Digression. I've posted about it before, but the documentary covering Senator Obama's travel to Africa re HIV/AIDS, and featuring his very brief visit to his African grandmother, was really excellent.
0 Replies
 
chai2
 
  1  
Sat 25 Oct, 2008 11:45 am
@CalamityJane,
well cj, I don't think either of us can answer that, since we've only lived the white experience.

However, I would hope a black person wouldn't see a light skinned black as superior, or would no longer look at them with jealously (maybe) since they would have an easier time.

Merry Andrew brought up the 1960's before. For me, those days are long gone. I'm only speaking for myself. So, without forgeting those times, when I hear them brought up as if it still was the 60's, I think to myself that dwelling on those days, and not, having learned the lesson, move forward, is holding people back. In this case, I think if you're not moving foward, you are moving back.

fbazer brought up the fact when slavery ended in SA, segregation wasn't installed....they learned the lesson and moved forward.
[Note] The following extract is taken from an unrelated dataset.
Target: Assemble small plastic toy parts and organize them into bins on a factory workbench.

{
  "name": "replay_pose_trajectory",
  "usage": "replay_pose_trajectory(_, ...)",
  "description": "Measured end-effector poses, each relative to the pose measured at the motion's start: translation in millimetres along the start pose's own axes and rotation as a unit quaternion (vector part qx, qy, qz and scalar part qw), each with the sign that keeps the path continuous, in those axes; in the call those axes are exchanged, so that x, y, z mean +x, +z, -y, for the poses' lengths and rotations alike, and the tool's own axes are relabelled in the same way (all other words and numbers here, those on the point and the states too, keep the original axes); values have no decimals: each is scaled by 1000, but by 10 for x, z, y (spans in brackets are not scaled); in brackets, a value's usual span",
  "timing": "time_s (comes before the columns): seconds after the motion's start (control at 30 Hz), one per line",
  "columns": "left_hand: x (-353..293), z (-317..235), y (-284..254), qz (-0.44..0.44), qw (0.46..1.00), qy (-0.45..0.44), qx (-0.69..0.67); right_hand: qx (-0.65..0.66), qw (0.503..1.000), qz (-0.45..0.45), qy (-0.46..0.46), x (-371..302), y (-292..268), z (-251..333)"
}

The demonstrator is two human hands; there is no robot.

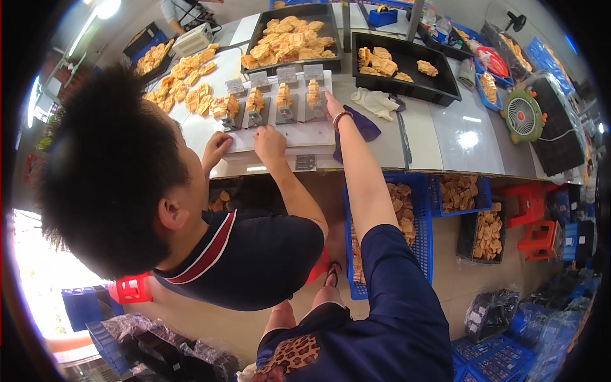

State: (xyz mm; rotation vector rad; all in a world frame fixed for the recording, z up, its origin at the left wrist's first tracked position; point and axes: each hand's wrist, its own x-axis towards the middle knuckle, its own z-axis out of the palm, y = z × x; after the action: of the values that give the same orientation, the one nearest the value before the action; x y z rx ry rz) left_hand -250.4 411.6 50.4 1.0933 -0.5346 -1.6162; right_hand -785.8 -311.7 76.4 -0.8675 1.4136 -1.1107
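My right hand (333,107), with a bracelet at the wrist, reaches up to the right edge of a white board (299,141) on the table. Its fingers look stretched out beside the rightmost stack of yellow-orange pieces (313,93); the small fingertips are partly hidden. Upright metal brackets (286,114) on the board hold several such stacks in a row. A co-worker leans in from the left, one hand (270,143) at the board's front edge and the other hand (217,148) by its left corner. Beside my wrist lies a dark blue cloth (364,126). My left hand is out of view.
Black trays (439,95) of the same pieces stand behind the board; loose pieces (197,99) lie left. A white glove (375,103) and a green fan (524,116) are to the right. Below the table are blue crates (425,248) and red stools (538,239).
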Motion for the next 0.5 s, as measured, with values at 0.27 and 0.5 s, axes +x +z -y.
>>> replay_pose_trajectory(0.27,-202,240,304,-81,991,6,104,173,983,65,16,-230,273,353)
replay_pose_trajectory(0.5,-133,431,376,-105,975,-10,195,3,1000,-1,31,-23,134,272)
If we keep referring back to the 60's has if we were still back then, than that's where we will stay.

The black woman, bringing up her light father/dark mother....I don't know what purpose that served other than to tell herself there have been no changes. If you act like there have been no changes, there won't be. Instead of dwelling on the fact that she thinks obama is light skinned, letting that hold her back, why not move forward knowing this is a huge step?

Honestly? Swear to God and Honor Bright? Except when it's brought up, I don't think of Obama's color at all. When he first came on the scene I thought "wow, I wonder what's going to happen?"...then once I learned about him, and realized he was the candidate I wanted to support, all that color stuff became a non issue completely....I wonder why the woman I've mentioned doesn't feel that...

Good Hair/Bad Hair.....http://www.youtube.com/watch?v=BtfEmTHeYNw&feature=related
0 Replies
 
ehBeth
 
  1  
Sat 25 Oct, 2008 12:42 pm
@shewolfnm,
shewolfnm wrote:
When i was young, many black women would comment on how I was lucky for being "hi'h yell-ah" ...


Chai, do you think this is too far back to still be relevant?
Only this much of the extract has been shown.